The last line is a shortcut for unpacking the list of lists. Each element of `X_train` is a vector of numbers between 0 and 9999 (the document), referring to the words found in the dictionary. For example, the first training document is the positive review on page 419 of ISLRv2. The indices of the first 12 words are given below.

In [2]:
X_train[1][:12]

[1, 194, 1153, 194, 8255, 78, 228, 5, 6, 1463, 4369, 5012]

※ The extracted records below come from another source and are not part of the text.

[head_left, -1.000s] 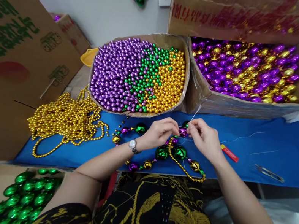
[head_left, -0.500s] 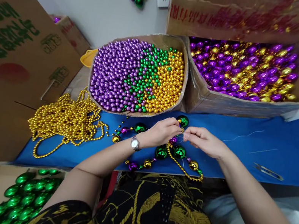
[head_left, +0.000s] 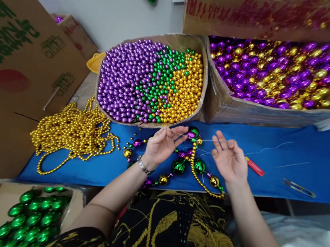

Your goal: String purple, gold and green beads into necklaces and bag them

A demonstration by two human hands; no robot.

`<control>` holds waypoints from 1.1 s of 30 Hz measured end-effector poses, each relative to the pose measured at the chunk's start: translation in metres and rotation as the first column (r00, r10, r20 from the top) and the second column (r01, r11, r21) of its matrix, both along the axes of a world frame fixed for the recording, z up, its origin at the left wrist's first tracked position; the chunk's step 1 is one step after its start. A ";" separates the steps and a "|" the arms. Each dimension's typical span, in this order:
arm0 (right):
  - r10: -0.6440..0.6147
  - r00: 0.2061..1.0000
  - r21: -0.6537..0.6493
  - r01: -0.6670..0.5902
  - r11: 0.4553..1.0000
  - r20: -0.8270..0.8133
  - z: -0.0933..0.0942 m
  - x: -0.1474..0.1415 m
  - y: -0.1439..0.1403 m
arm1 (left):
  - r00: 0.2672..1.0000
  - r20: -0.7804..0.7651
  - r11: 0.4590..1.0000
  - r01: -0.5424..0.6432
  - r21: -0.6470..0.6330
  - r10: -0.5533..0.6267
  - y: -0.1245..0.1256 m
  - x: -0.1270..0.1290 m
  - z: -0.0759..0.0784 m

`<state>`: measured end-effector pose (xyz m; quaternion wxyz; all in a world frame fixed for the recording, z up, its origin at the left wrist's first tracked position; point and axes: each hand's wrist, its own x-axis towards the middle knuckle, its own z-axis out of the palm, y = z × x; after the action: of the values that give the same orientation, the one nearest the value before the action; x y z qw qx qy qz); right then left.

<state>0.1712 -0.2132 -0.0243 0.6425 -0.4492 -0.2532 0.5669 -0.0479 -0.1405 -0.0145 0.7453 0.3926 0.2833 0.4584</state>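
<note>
A bead necklace [head_left: 191,164] of green, purple and gold balls lies on the blue table [head_left: 321,159] in front of me. Palm up, my left hand [head_left: 163,144] pinches one end of a thin white thread [head_left: 213,141]. My right hand [head_left: 230,158], also palm up, pinches the other end. The thread is stretched taut between them, just above the necklace, with a purple bead [head_left: 191,135] and a small gold bead at its middle. A silver watch sits on my left wrist.
A box of small purple, green and gold beads [head_left: 151,80] and a box of larger purple and gold balls [head_left: 272,72] stand behind. Gold bead strands [head_left: 74,133] lie at left. A red lighter [head_left: 254,166] and thread snips [head_left: 298,188] lie at right. Green balls [head_left: 31,219] fill a lower box.
My hands, which were pinched together over the necklace, have turned palm up and drawn apart, pulling the thread tight between them.
</note>
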 end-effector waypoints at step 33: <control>-0.026 0.542 0.198 -0.261 0.945 0.840 0.016 -0.018 0.014 | 0.915 -0.336 0.952 0.279 0.125 -0.224 0.013 0.029 0.034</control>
<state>0.1534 -0.1993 -0.0083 0.4654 -0.5422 -0.6399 0.2828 -0.0193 -0.1279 0.0198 0.7063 0.5567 0.3066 0.3117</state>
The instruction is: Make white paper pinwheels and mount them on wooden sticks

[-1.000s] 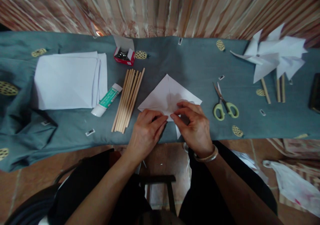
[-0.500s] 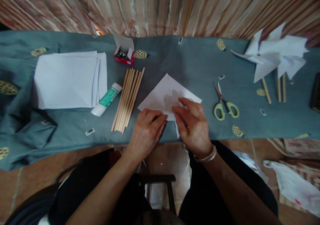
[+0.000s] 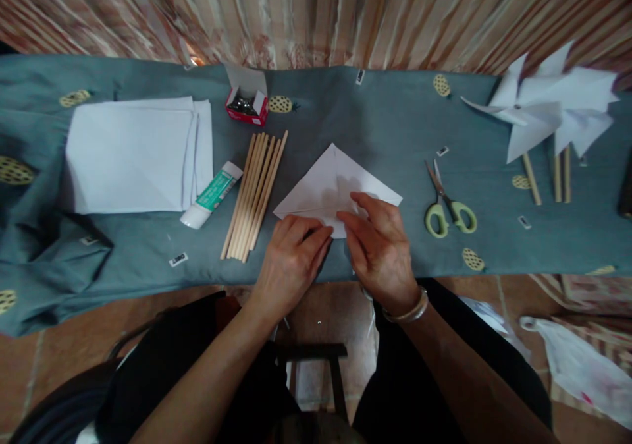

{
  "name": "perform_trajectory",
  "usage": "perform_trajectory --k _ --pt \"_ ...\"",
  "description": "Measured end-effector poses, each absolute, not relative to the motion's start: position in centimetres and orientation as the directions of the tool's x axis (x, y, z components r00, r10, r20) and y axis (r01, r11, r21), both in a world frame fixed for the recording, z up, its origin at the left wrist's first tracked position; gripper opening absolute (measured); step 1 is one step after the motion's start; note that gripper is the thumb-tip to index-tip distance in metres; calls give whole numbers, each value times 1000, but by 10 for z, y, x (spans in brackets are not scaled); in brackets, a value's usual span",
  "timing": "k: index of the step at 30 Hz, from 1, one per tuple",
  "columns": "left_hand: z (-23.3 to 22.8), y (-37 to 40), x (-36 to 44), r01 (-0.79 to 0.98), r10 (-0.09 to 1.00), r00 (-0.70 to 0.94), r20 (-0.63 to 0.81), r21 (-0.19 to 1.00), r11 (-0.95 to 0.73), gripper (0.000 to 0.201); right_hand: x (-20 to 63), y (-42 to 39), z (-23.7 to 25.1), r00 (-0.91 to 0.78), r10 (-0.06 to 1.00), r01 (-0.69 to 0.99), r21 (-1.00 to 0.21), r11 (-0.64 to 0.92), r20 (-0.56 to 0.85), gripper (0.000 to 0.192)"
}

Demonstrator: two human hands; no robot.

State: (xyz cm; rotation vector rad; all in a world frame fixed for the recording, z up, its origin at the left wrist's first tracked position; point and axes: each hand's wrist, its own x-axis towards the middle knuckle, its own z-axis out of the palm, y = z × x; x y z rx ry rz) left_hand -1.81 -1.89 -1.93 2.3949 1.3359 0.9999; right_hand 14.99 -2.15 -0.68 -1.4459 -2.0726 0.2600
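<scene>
A person seated at a cloth-covered table works with both bare hands on a folded sheet of white paper (image 3: 316, 186), which lies flat in the middle of the table, near its front edge, one point facing away. The left hand (image 3: 293, 249) rests at the paper's near edge, thumb and forefinger drawn close together; whether paper is pinched between them cannot be told. The right hand (image 3: 382, 253), a bracelet (image 3: 409, 307) at its wrist, reaches over the paper's right half with fingers loosely bent and a narrow gap between thumb and forefinger; whether it grips the sheet is hidden.

To the left of the paper, a bundle of wooden sticks (image 3: 253, 197) lies slanted beside a white tube (image 3: 211, 195) with a green label. The tube sits at the near right corner of a stack of white sheets (image 3: 129, 157). Behind the sticks stands an open red box (image 3: 247, 107), shiny contents inside. To the right, scissors (image 3: 448, 208) with green handles lie with blades slightly parted, pointing away. Farther right, white pinwheels (image 3: 538, 108) on sticks overlap one another on the blue-green cloth (image 3: 395, 124). A striped curtain (image 3: 316, 19) hangs beyond the table.
</scene>
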Motion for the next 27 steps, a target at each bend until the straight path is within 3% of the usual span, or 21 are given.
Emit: perform_trajectory --k 17,27 --pt "-20 -19 -18 660 817 352 457 498 -562 15 151 -20 -10 -239 916 812 -451 371 323 32" --pt "-20 -20 -19 670 834 359 418 506 -542 15 142 -24 -20 -270 915 864 -345 368 300 35"
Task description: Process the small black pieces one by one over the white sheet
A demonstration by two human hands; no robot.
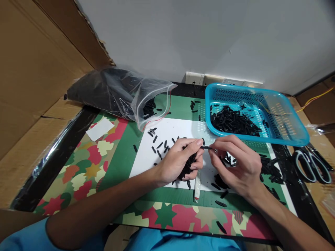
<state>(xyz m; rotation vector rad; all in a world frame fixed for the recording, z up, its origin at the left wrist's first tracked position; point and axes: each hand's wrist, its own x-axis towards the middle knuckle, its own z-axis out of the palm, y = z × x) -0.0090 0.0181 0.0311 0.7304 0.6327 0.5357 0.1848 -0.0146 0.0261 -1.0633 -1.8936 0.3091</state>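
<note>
Over one white sheet [180,130], both hands' fingers [200,142] pinch one black piece [206,147]; left hand [180,160] clutches more.

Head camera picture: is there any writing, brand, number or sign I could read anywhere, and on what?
No readable text anywhere.
White slip of paper: blank.
White sheet: blank.
Plastic bag: no print that shows.
Blue basket: no label.
Scissors: no legible mark.

no legible txt, no labels, no nos.
</note>
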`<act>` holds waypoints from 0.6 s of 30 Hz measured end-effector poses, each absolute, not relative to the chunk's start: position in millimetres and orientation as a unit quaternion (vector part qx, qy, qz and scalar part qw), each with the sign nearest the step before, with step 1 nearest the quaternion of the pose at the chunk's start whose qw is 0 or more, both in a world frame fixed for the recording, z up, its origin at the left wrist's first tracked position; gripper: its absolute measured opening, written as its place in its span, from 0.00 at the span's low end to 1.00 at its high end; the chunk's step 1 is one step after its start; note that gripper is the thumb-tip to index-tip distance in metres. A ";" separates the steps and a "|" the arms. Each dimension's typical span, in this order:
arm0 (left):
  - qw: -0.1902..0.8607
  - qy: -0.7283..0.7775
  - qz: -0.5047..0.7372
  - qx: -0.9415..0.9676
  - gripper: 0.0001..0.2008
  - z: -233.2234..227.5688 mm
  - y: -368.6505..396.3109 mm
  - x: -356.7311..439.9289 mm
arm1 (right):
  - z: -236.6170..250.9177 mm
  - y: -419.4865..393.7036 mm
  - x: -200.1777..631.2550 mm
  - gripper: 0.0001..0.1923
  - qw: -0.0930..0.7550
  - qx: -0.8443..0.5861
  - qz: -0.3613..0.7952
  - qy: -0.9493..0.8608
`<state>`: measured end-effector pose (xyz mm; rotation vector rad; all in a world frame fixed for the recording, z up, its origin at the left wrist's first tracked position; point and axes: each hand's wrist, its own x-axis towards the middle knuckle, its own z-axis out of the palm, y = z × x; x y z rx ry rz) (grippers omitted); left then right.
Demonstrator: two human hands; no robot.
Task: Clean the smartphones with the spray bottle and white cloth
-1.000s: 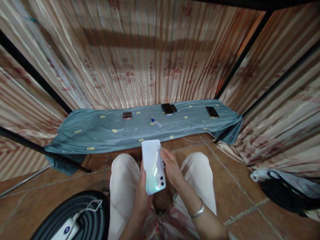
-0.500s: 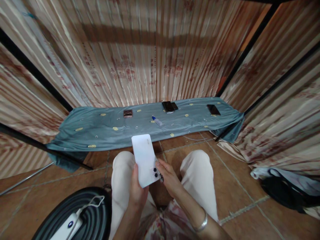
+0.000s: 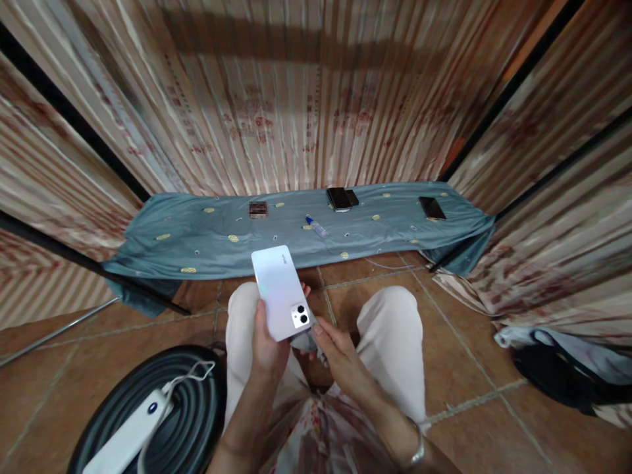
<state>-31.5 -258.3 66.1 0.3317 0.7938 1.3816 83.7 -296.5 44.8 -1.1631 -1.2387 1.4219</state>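
Note:
My left hand (image 3: 266, 345) grips a white phone (image 3: 277, 289) with its back facing up and its two camera lenses near my body. The phone tilts up over my knees. My right hand (image 3: 336, 355) sits just right of the phone's lower end, pinching a small grey cloth (image 3: 307, 341) under the phone's corner. On the teal cloth (image 3: 187, 237) ahead lie a small brown phone (image 3: 257, 209), a little bottle with a blue cap (image 3: 316, 227), a dark phone pair (image 3: 340, 198) and another dark phone (image 3: 432, 207).
Striped curtains hang on all sides behind black frame bars. A black round object (image 3: 197, 408) with a white power bank (image 3: 128, 438) and cable lies at lower left. A dark bag (image 3: 557, 378) and pale fabric lie on the tiled floor at right.
The phone has shifted left and lifted in my left hand. My right hand has slid from the phone's side down to below its lower corner.

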 end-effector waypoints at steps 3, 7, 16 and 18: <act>0.683 0.352 0.624 0.142 0.29 65.2 -256.1 -33.3 | 44.8 -305.7 92.9 0.23 0.415 -0.467 0.560 -0.544; 0.675 0.362 0.628 0.137 0.30 61.3 -256.1 -33.8 | 48.0 -313.9 112.8 0.20 0.390 -0.498 0.510 -0.583; 0.683 0.357 0.625 0.123 0.25 53.0 -264.4 -18.7 | 50.4 -289.6 109.6 0.16 0.459 -0.528 0.105 -0.706; 0.672 0.365 0.633 0.123 0.25 49.4 -265.5 -16.5 | 46.4 -285.5 102.5 0.17 0.440 -0.515 0.059 -0.733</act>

To see the words, we create a function, `decode_review()`, that provides a simple interface to the dictionary.

In [3]:
word_index = imdb.get_word_index()

def decode_review(text, word_index=word_index, start_char=1, oov_char=2, index_from=3):
    """Decodes one-hot encoded reviews from IMDb.
    
    Note default values for `imdb.load_data`, see https://keras.io/api/datasets/imdb/
    """
    reverse_word_index = {v + index_from: k for k, v in word_index.items()}

    # add special tags
    tags = {0: "<PAD>", start_char: "<START>", oov_char: "<UNK>"}
    reverse_word_index = {**tags, **reverse_word_index}

    return " ".join([reverse_word_index.get(i, "<index not found>") for i in text])


decode_review(X_train[0])

"<START> this film was just brilliant casting location scenery story direction everyone's really suited the part they played and you could just imagine being there robert <UNK> is an amazing actor and now the same being director <UNK> father came from the same scottish island as myself so i loved the fact there was a real connection with this film the witty remarks throughout the film were great it was just brilliant so much that i bought the film as soon as it was released for <UNK> and would recommend it to everyone to watch and the fly fishing was amazing really cried at the end it was so sad and you know what they say if you cry at a film it must have been good and this definitely was also <UNK> to the two little boy's that played the <UNK> of norman and paul they were just brilliant children are often left out of the <UNK> list i think because the stars that play them all grown up are such a big profile for the whole film but these children are amazing and should be praised for wh

## Using spare binary matrices

Next we write a function to "one-hot" encode each document in a list of documents, and return a binary matrix in sparse-matrix format.

In [14]:
def one_hot_encode(sequences, dimension=MAX_FEATURES):
    """ One-hot encodes IMDb reviews as SciPy sparse matrix.
    
    Using csr_matrix, see https://docs.scipy.org/doc/scipy/reference/generated/scipy.sparse.csr_matrix.html#scipy.sparse.csr_matrix
    For more on sparse matrices, see https://machinelearningmastery.com/sparse-matrices-for-machine-learning/
    """
    seqlen = [len(sequence) for sequence in sequences]
    n = len(seqlen)
    row_index = np.repeat(range(n), seqlen)
    col_index = list(itertools.chain(*sequences))
    data = np.ones(len(row_index), dtype="int")
    return csr_matrix((data, (row_index, col_index)), shape=(n, dimension))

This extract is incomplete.